The full listing, reproduced exactly, is what the response must contain.

══ Records shown ══

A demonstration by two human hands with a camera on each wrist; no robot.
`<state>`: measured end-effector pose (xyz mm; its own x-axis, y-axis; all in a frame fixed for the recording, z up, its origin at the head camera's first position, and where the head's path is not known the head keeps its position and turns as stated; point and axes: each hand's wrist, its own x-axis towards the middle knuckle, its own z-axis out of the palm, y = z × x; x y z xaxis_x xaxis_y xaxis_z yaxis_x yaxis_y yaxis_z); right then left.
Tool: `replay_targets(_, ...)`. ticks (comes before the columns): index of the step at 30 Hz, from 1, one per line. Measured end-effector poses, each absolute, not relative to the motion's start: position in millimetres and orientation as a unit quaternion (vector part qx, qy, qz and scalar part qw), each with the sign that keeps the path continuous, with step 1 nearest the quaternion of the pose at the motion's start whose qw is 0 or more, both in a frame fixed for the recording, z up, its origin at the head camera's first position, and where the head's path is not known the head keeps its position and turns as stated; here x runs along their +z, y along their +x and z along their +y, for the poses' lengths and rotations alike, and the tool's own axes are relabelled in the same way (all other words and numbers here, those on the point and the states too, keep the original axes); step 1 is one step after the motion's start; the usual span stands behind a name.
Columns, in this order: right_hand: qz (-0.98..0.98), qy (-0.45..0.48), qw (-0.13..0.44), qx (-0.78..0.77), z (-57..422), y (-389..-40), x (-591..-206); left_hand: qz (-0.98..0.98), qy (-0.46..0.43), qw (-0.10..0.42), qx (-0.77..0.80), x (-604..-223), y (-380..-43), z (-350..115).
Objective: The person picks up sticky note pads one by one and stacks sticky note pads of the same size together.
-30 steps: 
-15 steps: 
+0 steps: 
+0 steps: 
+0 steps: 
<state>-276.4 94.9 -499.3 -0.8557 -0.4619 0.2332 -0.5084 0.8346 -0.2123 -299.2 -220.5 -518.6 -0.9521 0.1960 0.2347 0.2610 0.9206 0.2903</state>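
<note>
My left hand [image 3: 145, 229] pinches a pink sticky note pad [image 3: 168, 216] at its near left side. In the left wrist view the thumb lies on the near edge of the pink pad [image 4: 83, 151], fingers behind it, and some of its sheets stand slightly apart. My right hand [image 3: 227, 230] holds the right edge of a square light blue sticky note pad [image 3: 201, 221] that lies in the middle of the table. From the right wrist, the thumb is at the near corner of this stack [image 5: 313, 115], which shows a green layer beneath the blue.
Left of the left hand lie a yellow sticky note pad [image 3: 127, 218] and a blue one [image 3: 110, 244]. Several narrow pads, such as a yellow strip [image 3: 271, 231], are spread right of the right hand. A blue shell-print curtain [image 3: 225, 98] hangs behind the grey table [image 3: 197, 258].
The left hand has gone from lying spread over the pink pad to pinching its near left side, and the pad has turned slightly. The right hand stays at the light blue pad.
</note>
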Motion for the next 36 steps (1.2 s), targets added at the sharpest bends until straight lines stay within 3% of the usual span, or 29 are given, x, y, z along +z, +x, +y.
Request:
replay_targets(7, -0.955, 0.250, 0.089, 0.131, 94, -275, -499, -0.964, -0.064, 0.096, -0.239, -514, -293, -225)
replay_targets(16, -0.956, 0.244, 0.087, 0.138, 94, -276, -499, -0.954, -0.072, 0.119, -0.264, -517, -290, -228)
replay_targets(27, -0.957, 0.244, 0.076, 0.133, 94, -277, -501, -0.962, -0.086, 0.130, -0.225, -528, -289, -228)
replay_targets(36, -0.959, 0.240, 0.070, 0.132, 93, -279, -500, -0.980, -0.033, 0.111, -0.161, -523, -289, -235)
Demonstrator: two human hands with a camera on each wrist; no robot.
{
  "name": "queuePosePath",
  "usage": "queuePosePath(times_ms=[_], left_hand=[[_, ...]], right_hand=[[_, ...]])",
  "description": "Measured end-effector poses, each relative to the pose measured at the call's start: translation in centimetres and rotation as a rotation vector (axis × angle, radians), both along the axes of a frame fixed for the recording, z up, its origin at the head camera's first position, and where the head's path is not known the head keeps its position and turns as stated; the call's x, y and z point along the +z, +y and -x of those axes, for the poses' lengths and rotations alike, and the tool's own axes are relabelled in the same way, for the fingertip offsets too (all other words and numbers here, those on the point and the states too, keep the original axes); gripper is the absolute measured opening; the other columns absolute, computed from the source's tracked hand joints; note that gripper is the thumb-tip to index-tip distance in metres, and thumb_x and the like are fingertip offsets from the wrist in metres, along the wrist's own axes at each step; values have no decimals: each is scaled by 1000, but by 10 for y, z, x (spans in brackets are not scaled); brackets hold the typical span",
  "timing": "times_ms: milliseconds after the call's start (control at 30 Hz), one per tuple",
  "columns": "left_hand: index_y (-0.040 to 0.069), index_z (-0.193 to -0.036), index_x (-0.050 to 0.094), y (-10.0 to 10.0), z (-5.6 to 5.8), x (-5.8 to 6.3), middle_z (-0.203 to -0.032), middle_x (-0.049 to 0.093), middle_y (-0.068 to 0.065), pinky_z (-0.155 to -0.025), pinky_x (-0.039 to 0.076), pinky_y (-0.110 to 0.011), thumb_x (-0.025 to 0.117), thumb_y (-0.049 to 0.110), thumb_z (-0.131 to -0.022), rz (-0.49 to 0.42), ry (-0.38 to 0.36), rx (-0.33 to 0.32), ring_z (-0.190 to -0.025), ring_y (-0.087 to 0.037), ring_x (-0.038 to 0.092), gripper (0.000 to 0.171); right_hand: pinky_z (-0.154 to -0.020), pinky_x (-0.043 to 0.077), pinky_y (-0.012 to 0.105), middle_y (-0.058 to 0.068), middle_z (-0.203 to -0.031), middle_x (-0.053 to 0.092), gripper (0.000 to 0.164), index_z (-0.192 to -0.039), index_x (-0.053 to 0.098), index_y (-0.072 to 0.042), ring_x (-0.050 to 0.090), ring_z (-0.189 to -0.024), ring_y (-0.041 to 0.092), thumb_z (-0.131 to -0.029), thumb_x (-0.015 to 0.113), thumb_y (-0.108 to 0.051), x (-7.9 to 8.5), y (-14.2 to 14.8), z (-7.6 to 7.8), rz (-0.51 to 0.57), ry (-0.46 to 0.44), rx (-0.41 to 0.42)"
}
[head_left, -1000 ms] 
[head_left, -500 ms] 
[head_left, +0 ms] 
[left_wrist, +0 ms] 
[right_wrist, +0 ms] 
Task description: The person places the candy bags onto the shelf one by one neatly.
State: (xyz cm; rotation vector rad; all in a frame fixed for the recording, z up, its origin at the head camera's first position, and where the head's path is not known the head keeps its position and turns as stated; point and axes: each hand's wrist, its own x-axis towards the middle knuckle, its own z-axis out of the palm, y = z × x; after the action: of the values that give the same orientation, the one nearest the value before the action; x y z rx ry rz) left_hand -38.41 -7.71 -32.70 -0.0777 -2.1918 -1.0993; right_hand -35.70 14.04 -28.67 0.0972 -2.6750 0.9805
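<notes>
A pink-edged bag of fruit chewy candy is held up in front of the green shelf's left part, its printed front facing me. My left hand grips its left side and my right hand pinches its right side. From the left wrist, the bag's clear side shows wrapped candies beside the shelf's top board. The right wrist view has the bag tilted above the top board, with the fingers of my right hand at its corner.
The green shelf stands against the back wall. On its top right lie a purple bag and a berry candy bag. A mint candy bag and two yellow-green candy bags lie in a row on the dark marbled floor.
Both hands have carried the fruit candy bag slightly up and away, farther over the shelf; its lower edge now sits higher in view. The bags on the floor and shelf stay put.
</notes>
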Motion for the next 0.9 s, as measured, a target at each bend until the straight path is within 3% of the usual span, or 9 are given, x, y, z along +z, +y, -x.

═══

Task output:
A demonstration by two human hands with a camera on each wrist; no robot.
`<state>`: measured end-effector pose (xyz mm; its own x-axis, y-axis; all in a frame fixed for the recording, z up, its origin at the head camera's first position, and where the head's path is not known the head keeps its position and turns as stated; point and axes: each hand's wrist, its own x-axis towards the middle knuckle, its own z-axis out of the palm, y = z × x; x y z xaxis_x xaxis_y xaxis_z yaxis_x yaxis_y yaxis_z); right then left.
Tool: `replay_targets(_, ...)`. ticks (comes before the columns): index of the step at 30 Hz, from 1, one per line. Measured end-effector poses, each absolute, not relative to the motion's start: position in millimetres and orientation as a unit quaternion (vector part qx, qy, qz and scalar part qw), each with the sign that keeps the path continuous, with step 1 nearest the quaternion of the pose at the motion's start whose qw is 0 or more, both in a frame fixed for the recording, z up, its origin at the head camera's first position, and where the head's path is not known the head keeps its position and turns as stated; here x runs along their +z, y along their +x and z along their +y, for the poses' lengths and rotations alike, and the tool's own axes are relabelled in the same way (all other words and numbers here, those on the point and the states too, keep the original axes); step 1 is one step after the motion's start; the usual span stands behind a name.
Columns, in this order: right_hand: qz (-0.98..0.98), qy (-0.45..0.48), qw (-0.13..0.44), qx (-0.78..0.77), z (-57..422), y (-389..-40), x (-591..-206); left_hand: qz (-0.98..0.98), qy (-0.46..0.43), qw (-0.10..0.42), qx (-0.77..0.80), x (-604..-223), y (-380..-43), z (-350..115).
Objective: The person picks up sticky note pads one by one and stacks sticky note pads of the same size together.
-30 steps: 
-15 steps: 
+0 steps: 
+0 steps: 
+0 steps: 
<state>-276.4 94.9 -499.3 -0.8557 -0.4619 0.2332 -0.5084 0.8346 -0.2123 -299.2 -220.5 -518.6 -0.9521 0.1960 0.2347 0.2610 0.9206 0.2903</state>
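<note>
My left hand [image 3: 145, 229] pinches a pink sticky note pad [image 3: 168, 216] at its near left side. In the left wrist view the thumb lies on the near edge of the pink pad [image 4: 83, 151], fingers behind it, and some of its sheets stand slightly apart. My right hand [image 3: 227, 230] holds the right edge of a square light blue sticky note pad [image 3: 201, 221] that lies in the middle of the table. From the right wrist, the thumb is at the near corner of this stack [image 5: 313, 115], which shows a green layer beneath the blue.
Left of the left hand lie a yellow sticky note pad [image 3: 127, 218] and a blue one [image 3: 110, 244]. Several narrow pads, such as a yellow strip [image 3: 271, 231], are spread right of the right hand. A blue shell-print curtain [image 3: 225, 98] hangs behind the grey table [image 3: 197, 258].
The left hand has gone from lying spread over the pink pad to pinching its near left side, and the pad has turned slightly. The right hand stays at the light blue pad.
</note>
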Motion for the next 36 steps (1.2 s), targets added at the sharpest bends until straight lines stay within 3% of the usual span, or 29 are given, x, y, z along +z, +x, +y.
Request:
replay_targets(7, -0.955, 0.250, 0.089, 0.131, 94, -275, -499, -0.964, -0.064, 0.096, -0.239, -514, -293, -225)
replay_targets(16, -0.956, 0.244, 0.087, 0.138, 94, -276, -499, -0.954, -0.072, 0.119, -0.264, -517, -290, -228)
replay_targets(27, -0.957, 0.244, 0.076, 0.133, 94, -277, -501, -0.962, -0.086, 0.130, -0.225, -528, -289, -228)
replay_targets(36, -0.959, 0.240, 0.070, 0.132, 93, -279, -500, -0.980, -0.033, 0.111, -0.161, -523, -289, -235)
Demonstrator: two human hands with a camera on each wrist; no robot.
{
  "name": "queuePosePath",
  "usage": "queuePosePath(times_ms=[_], left_hand=[[_, ...]], right_hand=[[_, ...]])",
  "description": "Measured end-effector poses, each relative to the pose measured at the call's start: translation in centimetres and rotation as a rotation vector (axis × angle, radians), both along the axes of a frame fixed for the recording, z up, its origin at the head camera's first position, and where the head's path is not known the head keeps its position and turns as stated; the call's x, y and z point along the +z, +y and -x of those axes, for the poses' lengths and rotations alike, and the tool's own axes are relabelled in the same way, for the fingertip offsets too (all other words and numbers here, those on the point and the states too, keep the original axes); gripper is the absolute measured opening; the other columns absolute, computed from the source's tracked hand joints; note that gripper is the thumb-tip to index-tip distance in metres, and thumb_x and the like are fingertip offsets from the wrist in metres, along the wrist's own axes at each step; values have no decimals: each is scaled by 1000, but by 10 for y, z, x (spans in brackets are not scaled); brackets hold the typical span",
  "timing": "times_ms: milliseconds after the call's start (control at 30 Hz), one per tuple",
  "columns": "left_hand: index_y (-0.040 to 0.069), index_z (-0.193 to -0.036), index_x (-0.050 to 0.094), y (-10.0 to 10.0), z (-5.6 to 5.8), x (-5.8 to 6.3), middle_z (-0.203 to -0.032), middle_x (-0.049 to 0.093), middle_y (-0.068 to 0.065), pinky_z (-0.155 to -0.025), pinky_x (-0.039 to 0.076), pinky_y (-0.110 to 0.011), thumb_x (-0.025 to 0.117), thumb_y (-0.049 to 0.110), thumb_z (-0.131 to -0.022), rz (-0.49 to 0.42), ry (-0.38 to 0.36), rx (-0.33 to 0.32), ring_z (-0.190 to -0.025), ring_y (-0.087 to 0.037), ring_x (-0.038 to 0.092), gripper (0.000 to 0.171); right_hand: pinky_z (-0.154 to -0.020), pinky_x (-0.043 to 0.077), pinky_y (-0.012 to 0.105), middle_y (-0.058 to 0.068), middle_z (-0.203 to -0.031), middle_x (-0.053 to 0.092), gripper (0.000 to 0.164), index_z (-0.192 to -0.039), index_x (-0.053 to 0.098), index_y (-0.072 to 0.042), ring_x (-0.050 to 0.090), ring_z (-0.189 to -0.024), ring_y (-0.041 to 0.092), thumb_z (-0.131 to -0.029), thumb_x (-0.015 to 0.113), thumb_y (-0.108 to 0.051), x (-7.9 to 8.5), y (-14.2 to 14.8), z (-7.6 to 7.8), rz (-0.51 to 0.57), ry (-0.46 to 0.44), rx (-0.41 to 0.42)"
}
[head_left, -1000 ms] 
[head_left, -500 ms] 
[head_left, +0 ms] 
[left_wrist, +0 ms] 
[right_wrist, +0 ms] 
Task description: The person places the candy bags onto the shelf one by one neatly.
State: (xyz cm; rotation vector rad; all in a frame fixed for the recording, z up, its origin at the head camera's first position, and where the head's path is not known the head keeps its position and turns as stated; point and axes: each hand's wrist, its own x-axis towards the middle knuckle, its own z-axis out of the palm, y = z × x; after the action: of the values that give the same orientation, the one nearest the value before the action; x y z rx ry rz) left_hand -38.41 -7.71 -32.70 -0.0777 -2.1918 -1.0993; right_hand -35.70 14.04 -28.67 0.0972 -2.6750 0.9805
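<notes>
A pink-edged bag of fruit chewy candy is held up in front of the green shelf's left part, its printed front facing me. My left hand grips its left side and my right hand pinches its right side. From the left wrist, the bag's clear side shows wrapped candies beside the shelf's top board. The right wrist view has the bag tilted above the top board, with the fingers of my right hand at its corner.
The green shelf stands against the back wall. On its top right lie a purple bag and a berry candy bag. A mint candy bag and two yellow-green candy bags lie in a row on the dark marbled floor.
Both hands have carried the fruit candy bag slightly up and away, farther over the shelf; its lower edge now sits higher in view. The bags on the floor and shelf stay put.
</notes>
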Motion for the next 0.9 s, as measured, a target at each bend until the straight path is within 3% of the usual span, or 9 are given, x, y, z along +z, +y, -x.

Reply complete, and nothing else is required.